◆ **DESCRIPTION OF THE TASK**
Retype each line of the listing below, word for word.

◆ **RECORDED DATA**
***

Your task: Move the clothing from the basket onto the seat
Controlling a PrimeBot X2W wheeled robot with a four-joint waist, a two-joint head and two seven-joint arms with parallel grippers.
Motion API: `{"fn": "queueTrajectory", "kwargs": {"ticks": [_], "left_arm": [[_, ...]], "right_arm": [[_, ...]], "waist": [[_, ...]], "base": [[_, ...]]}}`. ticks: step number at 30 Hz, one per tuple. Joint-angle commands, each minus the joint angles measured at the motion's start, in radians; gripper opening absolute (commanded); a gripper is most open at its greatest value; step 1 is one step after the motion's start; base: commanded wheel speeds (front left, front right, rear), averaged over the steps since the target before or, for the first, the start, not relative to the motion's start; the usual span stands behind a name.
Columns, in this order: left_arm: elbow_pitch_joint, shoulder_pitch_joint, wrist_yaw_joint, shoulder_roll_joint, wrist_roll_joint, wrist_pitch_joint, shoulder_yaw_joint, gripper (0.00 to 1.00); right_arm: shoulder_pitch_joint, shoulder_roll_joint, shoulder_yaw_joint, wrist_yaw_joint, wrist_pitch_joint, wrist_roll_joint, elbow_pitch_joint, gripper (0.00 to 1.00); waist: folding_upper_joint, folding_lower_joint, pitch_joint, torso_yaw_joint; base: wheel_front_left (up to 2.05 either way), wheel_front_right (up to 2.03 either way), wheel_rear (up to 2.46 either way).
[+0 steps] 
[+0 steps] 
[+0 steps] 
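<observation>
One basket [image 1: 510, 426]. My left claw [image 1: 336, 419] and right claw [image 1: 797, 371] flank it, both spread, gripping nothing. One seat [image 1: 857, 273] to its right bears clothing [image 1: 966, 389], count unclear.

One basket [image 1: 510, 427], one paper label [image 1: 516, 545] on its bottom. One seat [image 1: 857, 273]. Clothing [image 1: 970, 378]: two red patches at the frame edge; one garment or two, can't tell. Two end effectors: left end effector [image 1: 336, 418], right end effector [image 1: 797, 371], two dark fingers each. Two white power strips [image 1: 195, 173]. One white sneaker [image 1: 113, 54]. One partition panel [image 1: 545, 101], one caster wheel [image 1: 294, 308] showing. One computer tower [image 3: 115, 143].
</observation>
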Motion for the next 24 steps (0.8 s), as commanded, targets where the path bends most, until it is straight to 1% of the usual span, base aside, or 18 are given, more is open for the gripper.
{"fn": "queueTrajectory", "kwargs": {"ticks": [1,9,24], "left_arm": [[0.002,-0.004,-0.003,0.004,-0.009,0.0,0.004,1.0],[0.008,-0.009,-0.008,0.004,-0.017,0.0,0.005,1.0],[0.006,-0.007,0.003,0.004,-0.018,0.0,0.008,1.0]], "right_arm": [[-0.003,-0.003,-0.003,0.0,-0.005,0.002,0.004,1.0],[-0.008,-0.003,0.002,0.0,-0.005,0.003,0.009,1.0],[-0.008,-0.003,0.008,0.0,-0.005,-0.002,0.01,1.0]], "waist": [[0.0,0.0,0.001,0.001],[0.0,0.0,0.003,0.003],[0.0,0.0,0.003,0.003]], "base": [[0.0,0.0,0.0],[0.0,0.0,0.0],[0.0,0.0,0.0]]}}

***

◆ **EXERCISE RESPONSE**
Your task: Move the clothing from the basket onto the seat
Controlling a PrimeBot X2W wheeled robot with a four-joint waist, a two-joint head and two seven-joint arms with parallel grippers.
Motion API: `{"fn": "queueTrajectory", "kwargs": {"ticks": [_], "left_arm": [[_, ...]], "right_arm": [[_, ...]], "waist": [[_, ...]], "base": [[_, ...]]}}`. ticks: step number at 30 Hz, one per tuple. Joint-angle commands, each minus the joint angles measured at the motion's start, in radians; gripper opening absolute (commanded); a gripper is most open at its greatest value; step 1 is one step after the motion's start; base: commanded wheel speeds (front left, front right, rear), averaged over the steps since the target before or, for the first, the start, not relative to the motion's start; the usual span stands behind a name.
Columns, in this order: left_arm: elbow_pitch_joint, shoulder_pitch_joint, wrist_yaw_joint, shoulder_roll_joint, wrist_roll_joint, wrist_pitch_joint, shoulder_yaw_joint, gripper (0.00 to 1.00); right_arm: shoulder_pitch_joint, shoulder_roll_joint, shoulder_yaw_joint, wrist_yaw_joint, wrist_pitch_joint, wrist_roll_joint, elbow_pitch_joint, gripper (0.00 to 1.00); waist: folding_upper_joint, folding_lower_joint, pitch_joint, torso_yaw_joint; base: wheel_front_left (up to 2.05 either way), wheel_front_right (up to 2.03 either way), wheel_rear (up to 2.46 either way).
[+0 steps] 
[+0 steps] 
[+0 steps] 
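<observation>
One basket [image 1: 510, 426]. My left claw [image 1: 336, 419] and right claw [image 1: 797, 371] flank it, both spread, gripping nothing. One seat [image 1: 857, 273] to its right bears clothing [image 1: 966, 389], count unclear.

One basket [image 1: 510, 427], one paper label [image 1: 516, 545] on its bottom. One seat [image 1: 857, 273]. Clothing [image 1: 970, 378]: two red patches at the frame edge; one garment or two, can't tell. Two end effectors: left end effector [image 1: 336, 418], right end effector [image 1: 797, 371], two dark fingers each. Two white power strips [image 1: 195, 173]. One white sneaker [image 1: 113, 54]. One partition panel [image 1: 545, 101], one caster wheel [image 1: 294, 308] showing. One computer tower [image 3: 115, 143].
</observation>
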Motion for the next 24 steps (0.8 s), as commanded, targets where the path bends most, until it is straight to 1% of the usual span, base aside, or 18 are given, more is open for the gripper.
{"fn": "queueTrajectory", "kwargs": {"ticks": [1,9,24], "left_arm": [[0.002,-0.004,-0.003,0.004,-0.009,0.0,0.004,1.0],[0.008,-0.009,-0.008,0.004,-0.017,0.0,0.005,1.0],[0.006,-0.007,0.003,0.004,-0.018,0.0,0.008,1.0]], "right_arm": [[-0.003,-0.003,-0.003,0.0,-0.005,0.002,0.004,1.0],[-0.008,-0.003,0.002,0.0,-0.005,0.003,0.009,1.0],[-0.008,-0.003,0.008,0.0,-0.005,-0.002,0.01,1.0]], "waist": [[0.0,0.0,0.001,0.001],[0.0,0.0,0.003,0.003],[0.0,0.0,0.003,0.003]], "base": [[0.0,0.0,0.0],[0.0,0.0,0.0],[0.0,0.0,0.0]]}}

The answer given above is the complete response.